Ritholtz attributes the housing bubble to both the availability of credit and the baby boom generation. He says in the '80s and '90s that generation was at prime home-buying age, and now, that demographic bulge no longer exists.

Plus, he says, there’s the impact of mortgage rates, now at record lows just above 4 percent.

"They're likely over the next 10 to 20 [years] to go higher and that creates a headwind to potential real estate appreciation," he says.

Long-Term Investment

But according to professor Karl Case, one half of the Case-Shiller index, there's some good news as well.

The Case-Shiller index is one of the best measures of home values, and the latest numbers show that homes are now worth about the same as they were in 2003.

Case says the housing market seems to have bottomed out, and in some places, prices are coming back up.

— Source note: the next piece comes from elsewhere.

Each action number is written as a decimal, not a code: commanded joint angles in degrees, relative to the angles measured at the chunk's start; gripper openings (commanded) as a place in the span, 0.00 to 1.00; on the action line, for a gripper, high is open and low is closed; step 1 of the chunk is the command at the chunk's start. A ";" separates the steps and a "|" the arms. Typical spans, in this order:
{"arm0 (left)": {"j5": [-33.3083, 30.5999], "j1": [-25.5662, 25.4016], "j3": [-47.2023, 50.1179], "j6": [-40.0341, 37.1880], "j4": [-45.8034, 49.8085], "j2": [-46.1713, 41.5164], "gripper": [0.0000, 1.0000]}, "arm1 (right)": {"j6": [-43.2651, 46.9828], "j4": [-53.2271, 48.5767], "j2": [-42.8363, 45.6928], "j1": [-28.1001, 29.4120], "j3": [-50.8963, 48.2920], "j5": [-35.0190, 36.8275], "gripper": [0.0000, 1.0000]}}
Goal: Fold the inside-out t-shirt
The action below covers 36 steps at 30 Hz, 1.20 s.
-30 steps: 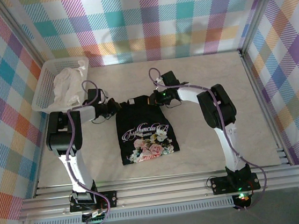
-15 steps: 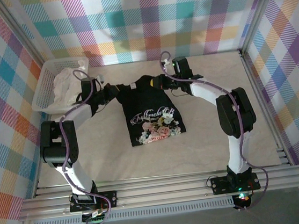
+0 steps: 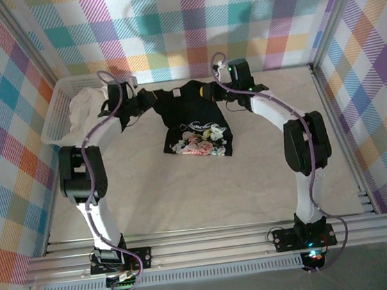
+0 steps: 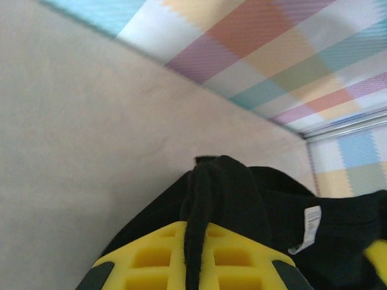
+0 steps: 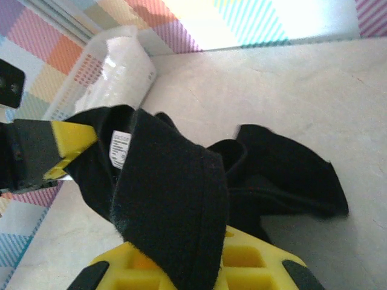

The cost of California homes -- which account for a quarter of the market -- have gone up dramatically. Not long ago, San Francisco had hit bottom; Case says that market is now up by 21 percent.

"Eventually when prices get down low enough, people are going to buy this property," he says. "They're going to buy it up, they're going to live in it, and by all historical standards, they're getting a pretty good bargain right now."

According to Case, prices are the best they've been in five years -- and perhaps in his lifetime. He says the idea of a house having ever-increasing value never existed, but a house can still be a good long-term investment.

"If you don't think of housing just as something to earn you capital gains in the long run, but something you're going to live in, and you can afford to pay the payments on it," he says, "it looks to be a pretty good deal."